Provided data:
++++++

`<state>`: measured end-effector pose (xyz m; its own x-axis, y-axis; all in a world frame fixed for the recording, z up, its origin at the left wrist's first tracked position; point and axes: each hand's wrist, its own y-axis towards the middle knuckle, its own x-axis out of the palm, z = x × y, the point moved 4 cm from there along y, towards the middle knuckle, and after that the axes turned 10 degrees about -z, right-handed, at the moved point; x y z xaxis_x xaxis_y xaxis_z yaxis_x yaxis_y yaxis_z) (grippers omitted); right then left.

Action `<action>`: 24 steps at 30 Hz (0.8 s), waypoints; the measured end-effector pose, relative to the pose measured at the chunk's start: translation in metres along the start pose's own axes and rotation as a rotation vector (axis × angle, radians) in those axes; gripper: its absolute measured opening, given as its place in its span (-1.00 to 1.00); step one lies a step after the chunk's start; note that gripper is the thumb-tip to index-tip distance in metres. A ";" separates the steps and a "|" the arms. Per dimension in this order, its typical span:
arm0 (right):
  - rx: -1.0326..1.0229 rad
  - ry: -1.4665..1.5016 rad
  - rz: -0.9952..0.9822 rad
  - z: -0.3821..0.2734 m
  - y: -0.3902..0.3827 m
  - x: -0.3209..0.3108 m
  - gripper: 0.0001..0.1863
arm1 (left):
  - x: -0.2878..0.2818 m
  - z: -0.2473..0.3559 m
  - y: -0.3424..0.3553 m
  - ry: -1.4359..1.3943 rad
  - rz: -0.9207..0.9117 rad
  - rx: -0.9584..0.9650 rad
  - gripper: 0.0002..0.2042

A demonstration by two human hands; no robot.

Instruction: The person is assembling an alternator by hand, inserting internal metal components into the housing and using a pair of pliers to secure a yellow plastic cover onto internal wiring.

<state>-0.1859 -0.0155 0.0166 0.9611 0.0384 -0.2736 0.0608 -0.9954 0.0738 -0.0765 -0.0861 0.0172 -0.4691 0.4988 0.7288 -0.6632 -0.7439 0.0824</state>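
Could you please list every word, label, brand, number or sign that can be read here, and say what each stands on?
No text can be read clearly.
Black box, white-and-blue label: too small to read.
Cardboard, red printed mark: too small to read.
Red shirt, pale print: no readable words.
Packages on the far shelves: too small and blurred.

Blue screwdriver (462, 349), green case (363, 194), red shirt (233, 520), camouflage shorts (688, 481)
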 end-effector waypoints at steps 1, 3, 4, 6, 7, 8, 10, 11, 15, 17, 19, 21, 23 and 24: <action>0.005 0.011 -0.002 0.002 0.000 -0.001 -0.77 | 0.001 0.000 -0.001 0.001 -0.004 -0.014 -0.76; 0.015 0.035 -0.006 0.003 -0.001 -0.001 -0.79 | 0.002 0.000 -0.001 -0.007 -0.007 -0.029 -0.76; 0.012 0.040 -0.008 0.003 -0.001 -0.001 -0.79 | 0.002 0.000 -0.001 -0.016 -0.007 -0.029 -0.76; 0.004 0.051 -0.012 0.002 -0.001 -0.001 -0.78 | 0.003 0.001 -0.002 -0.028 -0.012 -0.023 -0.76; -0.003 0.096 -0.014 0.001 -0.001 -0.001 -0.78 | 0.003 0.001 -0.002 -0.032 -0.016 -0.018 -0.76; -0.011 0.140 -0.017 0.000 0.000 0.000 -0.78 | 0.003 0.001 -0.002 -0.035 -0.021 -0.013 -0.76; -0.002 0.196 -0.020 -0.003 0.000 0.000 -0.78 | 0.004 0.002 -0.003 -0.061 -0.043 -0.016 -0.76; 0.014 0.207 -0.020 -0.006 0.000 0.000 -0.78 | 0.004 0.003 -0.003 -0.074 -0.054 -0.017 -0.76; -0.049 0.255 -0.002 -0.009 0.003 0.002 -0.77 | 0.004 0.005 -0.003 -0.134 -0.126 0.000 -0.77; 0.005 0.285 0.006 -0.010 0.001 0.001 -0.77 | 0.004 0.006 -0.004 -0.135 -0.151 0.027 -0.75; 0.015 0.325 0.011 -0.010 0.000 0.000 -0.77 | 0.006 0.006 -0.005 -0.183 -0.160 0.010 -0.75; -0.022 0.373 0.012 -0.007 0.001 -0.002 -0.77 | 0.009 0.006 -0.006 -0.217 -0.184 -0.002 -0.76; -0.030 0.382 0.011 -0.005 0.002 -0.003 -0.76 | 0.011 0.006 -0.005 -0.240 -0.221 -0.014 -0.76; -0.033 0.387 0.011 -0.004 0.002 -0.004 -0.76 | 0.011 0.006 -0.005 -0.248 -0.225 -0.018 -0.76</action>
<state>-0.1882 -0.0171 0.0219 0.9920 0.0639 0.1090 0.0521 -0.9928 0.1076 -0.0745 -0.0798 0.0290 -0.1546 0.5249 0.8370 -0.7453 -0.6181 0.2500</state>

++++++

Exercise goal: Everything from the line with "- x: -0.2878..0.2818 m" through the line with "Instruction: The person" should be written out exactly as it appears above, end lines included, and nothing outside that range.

Task answer:
  - x: -0.2878..0.2818 m
  - z: -0.2473..0.3559 m
  - y: -0.3424..0.3553 m
  - ry: -1.4359..1.3943 rad
  - rz: -0.9207..0.9117 rad
  - rx: -0.9584..0.9650 rad
  - gripper: 0.0002..0.2042

A demonstration by two human hands; no robot.

Instruction: The person is assembling an alternator by hand, inserting internal metal components into the housing and using a pair of pliers to secure a yellow plastic cover onto internal wiring.

With this, the exercise is done.